» **AIM OF THE EXERCISE**:
Only some lines are wanted. Transcribe, exactly, the lines below from the line with "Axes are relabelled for" up to and including the line with "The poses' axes".

» **DATA SHOWN**:
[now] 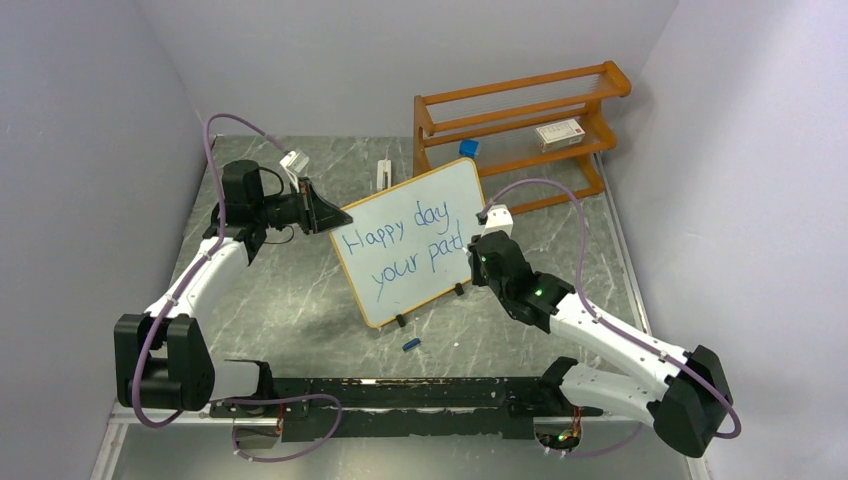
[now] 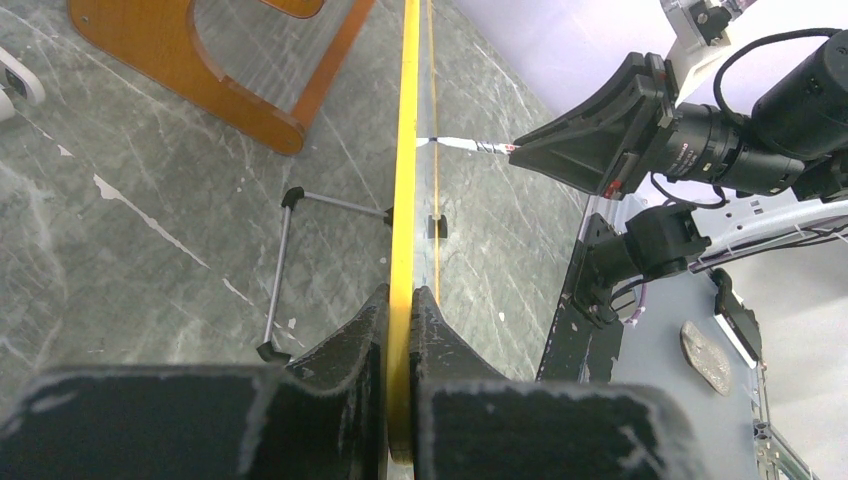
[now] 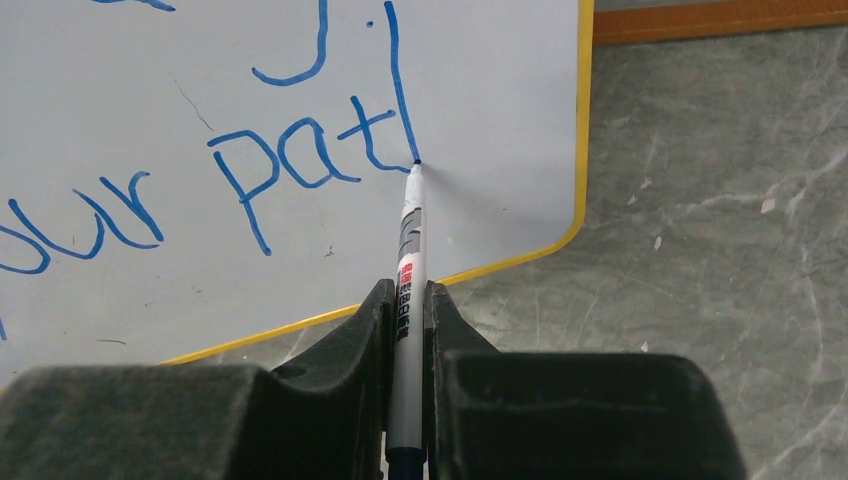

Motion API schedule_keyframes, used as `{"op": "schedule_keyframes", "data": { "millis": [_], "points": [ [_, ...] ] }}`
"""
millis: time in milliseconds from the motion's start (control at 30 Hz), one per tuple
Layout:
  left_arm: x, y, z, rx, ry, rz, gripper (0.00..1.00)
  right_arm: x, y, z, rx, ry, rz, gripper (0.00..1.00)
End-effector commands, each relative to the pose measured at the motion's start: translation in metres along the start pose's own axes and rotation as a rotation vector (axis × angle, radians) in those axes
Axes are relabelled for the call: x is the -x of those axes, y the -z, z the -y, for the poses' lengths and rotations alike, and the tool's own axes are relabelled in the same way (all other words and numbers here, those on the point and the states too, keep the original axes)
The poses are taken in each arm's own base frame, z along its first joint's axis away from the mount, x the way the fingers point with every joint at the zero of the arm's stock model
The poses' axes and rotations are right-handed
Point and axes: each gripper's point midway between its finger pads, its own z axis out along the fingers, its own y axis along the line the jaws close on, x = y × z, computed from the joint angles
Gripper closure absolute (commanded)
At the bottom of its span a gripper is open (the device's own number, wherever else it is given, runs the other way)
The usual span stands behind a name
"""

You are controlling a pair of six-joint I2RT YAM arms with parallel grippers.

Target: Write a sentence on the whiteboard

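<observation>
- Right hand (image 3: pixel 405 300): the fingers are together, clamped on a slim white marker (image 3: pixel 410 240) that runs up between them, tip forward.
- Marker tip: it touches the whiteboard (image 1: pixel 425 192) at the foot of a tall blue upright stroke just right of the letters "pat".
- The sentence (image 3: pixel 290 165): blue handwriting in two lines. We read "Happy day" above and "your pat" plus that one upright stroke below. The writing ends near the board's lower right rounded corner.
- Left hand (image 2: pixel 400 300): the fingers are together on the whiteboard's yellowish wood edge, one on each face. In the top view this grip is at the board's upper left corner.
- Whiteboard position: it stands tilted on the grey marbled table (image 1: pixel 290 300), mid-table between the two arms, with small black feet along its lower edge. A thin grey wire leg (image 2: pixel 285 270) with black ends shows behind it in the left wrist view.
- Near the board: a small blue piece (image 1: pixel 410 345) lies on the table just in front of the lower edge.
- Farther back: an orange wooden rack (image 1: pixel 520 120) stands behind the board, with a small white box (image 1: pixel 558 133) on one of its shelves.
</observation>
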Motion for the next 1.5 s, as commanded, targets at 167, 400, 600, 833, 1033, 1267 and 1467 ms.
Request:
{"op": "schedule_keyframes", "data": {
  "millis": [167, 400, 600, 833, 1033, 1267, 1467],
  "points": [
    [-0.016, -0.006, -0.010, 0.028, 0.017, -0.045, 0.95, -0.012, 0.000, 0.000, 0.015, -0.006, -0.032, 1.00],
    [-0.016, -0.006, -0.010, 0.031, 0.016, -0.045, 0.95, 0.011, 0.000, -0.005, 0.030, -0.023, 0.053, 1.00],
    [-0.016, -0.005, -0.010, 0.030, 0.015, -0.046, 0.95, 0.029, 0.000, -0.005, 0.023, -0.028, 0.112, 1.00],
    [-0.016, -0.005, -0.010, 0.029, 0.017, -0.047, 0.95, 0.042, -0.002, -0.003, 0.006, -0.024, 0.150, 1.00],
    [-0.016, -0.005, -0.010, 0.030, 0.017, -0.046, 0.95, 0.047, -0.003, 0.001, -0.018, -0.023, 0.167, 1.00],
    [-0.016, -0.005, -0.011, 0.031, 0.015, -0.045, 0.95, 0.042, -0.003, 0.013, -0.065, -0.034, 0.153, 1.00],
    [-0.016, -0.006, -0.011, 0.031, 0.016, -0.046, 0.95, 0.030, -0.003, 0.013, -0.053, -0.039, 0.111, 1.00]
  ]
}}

» **TASK RESULT**:
Axes are relabelled for the call: x is the -x of those axes, y the -z, z the -y, for the poses' lengths and rotations alike, and the tool's own axes are relabelled in the same way (all other words and numbers here, those on the point and the states too, keep the original axes)
The poses are taken in each arm's own base frame, z along its first joint's axis away from the mount, x the way the fingers point with every joint at the zero of the arm's stock model
The poses' axes and rotations are right-handed

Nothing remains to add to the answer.